Spiezio, though, should get some of the credit, delivering a well-placed blow to Pierzynski's left arm.

"My arm was numb for about five innings," Pierzynski said. "It was like having a charley horse."

Compounding the error, Kennedy raced to third and scored on David Eckstein's soft single to right, making it 4-0.

"We should have been out of it," Twins manager Ron Gardenhire said. "We actually did what we set up to do, we just didn't get the guy out at home plate."

The Angels built the lead to 6-0 when Brad Fullmer homered in the sixth, but the Twins didn't go quietly -- not that you could with the Metrodome-record crowd of 55,990 cheering and waving Homer Hankies at the slightest hint of a rally. Having not gotten a runner to second in the first five innings against Ramon Ortiz, they struck for three runs.

A Cristian Guzman double and a Corey Koskie single produced one run. Torii Hunter's smash that went off Eckstein's glove at short as he dived to his right put men on second and third, and Mientkiewicz followed with a hard single up the middle to make it 6-3.

From there, Angels manager Mike Scioscia turned it over to the bullpen, which had a league-best 2.98 ERA during the season.

"That's why they're where they're at," Gardenhire said. "They did a number out there."

Brendan Donnelly got the final two outs of the sixth.

Francisco Rodriguez, the 20-year-old whiz kid, roared through the seventh and got the first two outs of the eighth, logging three strikeouts.

And when he walked Hunter and Mientkiewicz blooped a single into shallow center, Scioscia brought in Percival, who extended his amazing streak to 361/3 career innings against Minnesota without allowing an earned run.

Percival struck out pinch-hitter Bobby Kielty to end the eighth on a pitch that looked to be inside, then ripped through the ninth.
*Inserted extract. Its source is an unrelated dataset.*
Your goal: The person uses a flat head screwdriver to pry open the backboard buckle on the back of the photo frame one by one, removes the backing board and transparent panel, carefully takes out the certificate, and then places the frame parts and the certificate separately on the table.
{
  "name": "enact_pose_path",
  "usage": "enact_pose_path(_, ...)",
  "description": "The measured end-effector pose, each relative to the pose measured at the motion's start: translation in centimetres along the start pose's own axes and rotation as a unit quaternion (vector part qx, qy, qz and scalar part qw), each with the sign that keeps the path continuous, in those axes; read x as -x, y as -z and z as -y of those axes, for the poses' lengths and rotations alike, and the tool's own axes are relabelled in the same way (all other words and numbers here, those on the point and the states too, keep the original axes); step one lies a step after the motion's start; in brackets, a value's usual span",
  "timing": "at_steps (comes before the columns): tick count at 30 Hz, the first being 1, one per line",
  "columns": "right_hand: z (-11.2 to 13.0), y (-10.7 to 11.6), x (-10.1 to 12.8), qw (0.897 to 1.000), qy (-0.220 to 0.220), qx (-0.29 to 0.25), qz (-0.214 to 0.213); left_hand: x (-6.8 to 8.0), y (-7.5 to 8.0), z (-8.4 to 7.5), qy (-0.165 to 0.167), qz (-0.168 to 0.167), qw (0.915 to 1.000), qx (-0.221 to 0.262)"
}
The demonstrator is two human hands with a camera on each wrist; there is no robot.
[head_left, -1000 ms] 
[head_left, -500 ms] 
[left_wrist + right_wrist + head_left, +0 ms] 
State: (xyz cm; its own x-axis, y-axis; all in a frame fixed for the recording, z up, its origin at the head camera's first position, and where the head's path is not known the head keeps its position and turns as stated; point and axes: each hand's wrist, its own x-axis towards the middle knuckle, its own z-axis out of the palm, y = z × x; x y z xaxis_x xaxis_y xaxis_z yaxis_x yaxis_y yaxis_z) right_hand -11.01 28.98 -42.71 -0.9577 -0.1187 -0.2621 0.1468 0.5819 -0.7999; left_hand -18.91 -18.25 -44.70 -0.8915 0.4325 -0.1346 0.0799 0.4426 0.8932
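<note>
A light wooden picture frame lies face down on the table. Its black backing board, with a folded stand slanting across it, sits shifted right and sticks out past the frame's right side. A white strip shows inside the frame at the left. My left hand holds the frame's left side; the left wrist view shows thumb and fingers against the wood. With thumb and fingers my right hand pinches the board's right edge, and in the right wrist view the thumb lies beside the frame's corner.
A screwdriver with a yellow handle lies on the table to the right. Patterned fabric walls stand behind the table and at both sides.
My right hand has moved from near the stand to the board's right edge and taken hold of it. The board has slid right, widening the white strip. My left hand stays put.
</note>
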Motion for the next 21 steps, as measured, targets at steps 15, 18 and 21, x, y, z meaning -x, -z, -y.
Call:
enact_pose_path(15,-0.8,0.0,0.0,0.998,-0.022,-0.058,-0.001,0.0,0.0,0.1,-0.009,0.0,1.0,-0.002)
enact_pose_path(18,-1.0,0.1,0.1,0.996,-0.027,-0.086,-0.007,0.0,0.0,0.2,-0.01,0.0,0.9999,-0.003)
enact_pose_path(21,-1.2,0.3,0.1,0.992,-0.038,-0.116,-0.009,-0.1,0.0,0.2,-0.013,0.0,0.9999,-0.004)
While the Twins said all the right things about being happy with a split of the first two games, the reality is that the advantage now shifts to the Angels.

And the Angels know it.

"Our job was to come here and win one out of two on the road, so we've done that," Fullmer said. "We bounced back. We're a resilient team. Nobody panics. We lost (Tuesday) but nobody's mood changed. We have a good time, we joke around. And now we're going back home."